> _Task description_: Where a line of the records holds the string "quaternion", copy that line.
=== Begin Enclosure ===
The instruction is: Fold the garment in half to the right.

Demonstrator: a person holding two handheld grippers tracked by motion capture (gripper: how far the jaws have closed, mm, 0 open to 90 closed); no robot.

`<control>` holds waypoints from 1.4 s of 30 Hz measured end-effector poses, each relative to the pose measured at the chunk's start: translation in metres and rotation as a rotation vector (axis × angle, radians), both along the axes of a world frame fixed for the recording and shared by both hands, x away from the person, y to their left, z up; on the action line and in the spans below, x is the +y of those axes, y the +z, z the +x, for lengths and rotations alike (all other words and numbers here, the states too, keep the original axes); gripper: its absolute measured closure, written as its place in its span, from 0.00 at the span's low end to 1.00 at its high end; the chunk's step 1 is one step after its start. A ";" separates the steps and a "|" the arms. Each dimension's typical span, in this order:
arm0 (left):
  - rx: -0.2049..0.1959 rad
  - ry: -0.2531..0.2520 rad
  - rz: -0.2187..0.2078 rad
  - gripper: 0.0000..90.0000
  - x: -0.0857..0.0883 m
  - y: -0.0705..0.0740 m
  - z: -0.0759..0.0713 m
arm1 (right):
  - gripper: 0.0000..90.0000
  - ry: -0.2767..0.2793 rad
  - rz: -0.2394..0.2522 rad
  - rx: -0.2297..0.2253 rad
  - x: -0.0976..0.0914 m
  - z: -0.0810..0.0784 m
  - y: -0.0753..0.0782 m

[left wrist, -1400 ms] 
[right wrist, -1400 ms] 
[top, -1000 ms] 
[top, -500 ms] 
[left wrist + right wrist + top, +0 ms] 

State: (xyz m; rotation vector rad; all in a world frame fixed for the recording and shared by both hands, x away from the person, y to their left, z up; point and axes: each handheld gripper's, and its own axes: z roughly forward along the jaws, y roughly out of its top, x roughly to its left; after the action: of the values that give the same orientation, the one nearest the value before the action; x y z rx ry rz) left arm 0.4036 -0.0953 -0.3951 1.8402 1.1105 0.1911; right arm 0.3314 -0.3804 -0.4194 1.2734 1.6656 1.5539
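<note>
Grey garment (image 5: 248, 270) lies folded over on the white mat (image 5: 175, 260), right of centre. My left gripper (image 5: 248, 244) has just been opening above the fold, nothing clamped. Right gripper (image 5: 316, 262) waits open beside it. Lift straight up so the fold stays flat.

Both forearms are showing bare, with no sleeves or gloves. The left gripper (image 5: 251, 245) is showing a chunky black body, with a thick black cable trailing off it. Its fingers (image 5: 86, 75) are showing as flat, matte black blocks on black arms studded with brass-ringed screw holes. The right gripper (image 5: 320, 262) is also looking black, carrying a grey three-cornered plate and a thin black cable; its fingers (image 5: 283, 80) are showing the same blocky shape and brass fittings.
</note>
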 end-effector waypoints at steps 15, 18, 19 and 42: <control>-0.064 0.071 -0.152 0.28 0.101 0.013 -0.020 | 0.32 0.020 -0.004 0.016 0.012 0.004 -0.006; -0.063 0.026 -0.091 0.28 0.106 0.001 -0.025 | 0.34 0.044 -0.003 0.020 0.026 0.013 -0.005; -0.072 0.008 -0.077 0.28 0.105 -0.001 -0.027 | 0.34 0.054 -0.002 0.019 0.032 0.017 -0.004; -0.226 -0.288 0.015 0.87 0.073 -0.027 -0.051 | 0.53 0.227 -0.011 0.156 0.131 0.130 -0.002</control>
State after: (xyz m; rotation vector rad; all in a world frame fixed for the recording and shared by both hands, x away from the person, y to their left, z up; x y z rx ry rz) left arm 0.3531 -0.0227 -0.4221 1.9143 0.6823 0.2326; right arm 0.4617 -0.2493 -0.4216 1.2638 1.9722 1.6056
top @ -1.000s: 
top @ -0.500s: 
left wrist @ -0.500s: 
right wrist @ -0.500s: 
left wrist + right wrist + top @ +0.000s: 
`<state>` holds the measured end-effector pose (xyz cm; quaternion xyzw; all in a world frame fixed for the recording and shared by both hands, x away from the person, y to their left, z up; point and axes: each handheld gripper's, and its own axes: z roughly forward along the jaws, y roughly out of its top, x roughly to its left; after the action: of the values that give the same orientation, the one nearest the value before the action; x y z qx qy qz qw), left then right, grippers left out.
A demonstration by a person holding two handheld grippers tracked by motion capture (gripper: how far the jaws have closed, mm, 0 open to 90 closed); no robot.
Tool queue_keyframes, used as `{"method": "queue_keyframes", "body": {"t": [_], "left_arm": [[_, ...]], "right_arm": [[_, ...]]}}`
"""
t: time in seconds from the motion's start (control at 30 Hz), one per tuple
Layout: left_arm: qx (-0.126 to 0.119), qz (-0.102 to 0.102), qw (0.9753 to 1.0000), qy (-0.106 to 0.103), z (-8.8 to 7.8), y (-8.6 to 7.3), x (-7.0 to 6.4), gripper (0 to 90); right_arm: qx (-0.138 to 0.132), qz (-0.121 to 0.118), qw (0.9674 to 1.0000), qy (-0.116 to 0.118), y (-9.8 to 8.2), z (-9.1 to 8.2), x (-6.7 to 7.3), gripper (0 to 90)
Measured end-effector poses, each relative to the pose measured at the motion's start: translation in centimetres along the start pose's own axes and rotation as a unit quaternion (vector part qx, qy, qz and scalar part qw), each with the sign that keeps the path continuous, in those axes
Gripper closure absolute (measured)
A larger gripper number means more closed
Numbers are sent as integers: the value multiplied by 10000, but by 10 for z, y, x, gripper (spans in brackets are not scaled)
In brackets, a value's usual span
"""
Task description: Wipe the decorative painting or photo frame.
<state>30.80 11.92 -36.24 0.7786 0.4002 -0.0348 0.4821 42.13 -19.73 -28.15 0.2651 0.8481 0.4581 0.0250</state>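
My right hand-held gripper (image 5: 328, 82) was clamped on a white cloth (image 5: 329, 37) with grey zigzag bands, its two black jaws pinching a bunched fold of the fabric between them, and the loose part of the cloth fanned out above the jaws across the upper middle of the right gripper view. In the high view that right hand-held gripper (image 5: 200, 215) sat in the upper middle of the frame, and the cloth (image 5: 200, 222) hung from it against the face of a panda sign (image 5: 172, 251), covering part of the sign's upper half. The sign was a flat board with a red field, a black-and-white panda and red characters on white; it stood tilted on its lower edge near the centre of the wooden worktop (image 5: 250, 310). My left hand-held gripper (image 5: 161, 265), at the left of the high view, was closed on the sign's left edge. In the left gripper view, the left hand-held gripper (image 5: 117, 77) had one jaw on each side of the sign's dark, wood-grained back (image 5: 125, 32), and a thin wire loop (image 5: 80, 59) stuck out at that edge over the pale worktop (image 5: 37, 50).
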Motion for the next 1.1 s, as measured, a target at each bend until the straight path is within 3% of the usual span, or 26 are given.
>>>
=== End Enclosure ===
> _Answer below_:
`<state>` holds the measured end-effector pose (xyz cm; quaternion xyzw; all in a world frame fixed for the recording and shared by both hands, x away from the person, y to their left, z up; point and axes: each handheld gripper's, and its own axes: z roughly forward along the jaws, y roughly out of its top, x roughly to its left; after the action: of the values that give the same orientation, the one nearest the value before the action; x y z qx qy qz qw), left then right, grippers left out.
Measured end-effector poses, each relative to the pose measured at the motion's start: translation in centimetres along the start pose's own axes and rotation as a unit quaternion (vector part qx, qy, qz and scalar part qw), each with the sign that keeps the path continuous, in those axes

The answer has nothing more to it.